Y asumiendo el supuesto de que se atribuya la posibilidad de asumir responsabilidad civil por daños a estas personas electrónicas, la citada Resolución del Parlamento Europeo propone que se adopten modificaciones legislativas como establecer un régimen de seguro obligatorio que cubra la actividad de los robots; crear un fondo de compensación que garantice la reparación de los daños causados por un robot en caso de ausencia de un seguro; o asignar un número de matrícula individual que figure en un registro específico de la Unión Europea que asegure la asociación entre el robot y el fondo del que depende y que permita conocer la naturaleza del fondo, los límites de su responsabilidad en caso de daños materiales, los nombres y las funciones de los participantes, etc.

Sin embargo, no todo el mundo está conforme con esto. En abril de 2018 más de 200 expertos de 14 países –entre los que figuran políticos, investigadores en inteligencia artificial y robótica, empresarios, expertos en salud física y mental y especialistas en Derecho y Ética–, enviaron una carta abierta al Presidente de la Comisión Europea pidiendo que no se conceda a las máquinas la condición de personas electrónicas, pues supondría reconocerles derechos y responsabilidades que no les corresponden, ya que se estarían sobrevalorando sus capacidades reales, y podría servir de excusa para que los fabricantes se zafen de sus responsabilidades.

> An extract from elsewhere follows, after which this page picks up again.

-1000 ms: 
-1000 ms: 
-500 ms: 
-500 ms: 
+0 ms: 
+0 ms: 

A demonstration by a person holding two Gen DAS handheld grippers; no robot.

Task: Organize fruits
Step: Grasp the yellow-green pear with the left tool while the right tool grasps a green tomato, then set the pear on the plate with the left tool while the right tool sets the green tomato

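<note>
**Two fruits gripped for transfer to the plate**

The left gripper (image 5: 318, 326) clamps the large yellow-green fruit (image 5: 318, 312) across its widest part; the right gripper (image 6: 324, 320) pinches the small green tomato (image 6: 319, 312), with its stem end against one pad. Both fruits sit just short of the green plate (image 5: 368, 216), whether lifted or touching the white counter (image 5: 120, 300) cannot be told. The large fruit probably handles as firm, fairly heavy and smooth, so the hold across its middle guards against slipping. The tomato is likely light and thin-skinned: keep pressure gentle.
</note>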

Dicho esto, por el momento, la legislación aún no reconoce el estatus de persona electrónica ni, en consecuencia, confiere a los entes robóticos capacidad de obrar para ser responsables de todos los actos de la vida civil que faculta el artículo 322 del Código Civil, por lo que habrá que buscar el origen humano de la responsabilidad. Sin perjuicio de que, como decíamos, no deben precipitarse conclusiones, en principio resultaría complicado determinar las personas que han colaborado en el aprendizaje de la inteligencia artificial, salvo que pudiera acreditarse sin lugar a dudas la concreta intervención de determinadas personas en la enseñanza al sistema de conductas perniciosas.

De esta forma, por descarte, en el momento actual y mientras no se produzca una reforma legislativa que instaure la categoría de persona electrónica como sujeto titular de determinadas obligaciones (y, probablemente, derechos), el sujeto que aparece con mayor grado de responsabilidad sería el que creó la inteligencia artificial, que debe asegurarse en el proceso de programación de que el sistema no pueda aprender cosas que le conduzcan a cometer ilícitos o causar daños. Y ello, por aplicación a sensu contrario del artículo 1105 del Código Civil, que establece que nadie responderá de aquellos sucesos que no hubieran podido preverse o, que, previstos, fueran inevitables. Luego, si pudo preverse que la inteligencia artificial sería capaz de aprender cosas que le condujeran a cometer actos contrarios a la ley, su programador debería ser el responsable.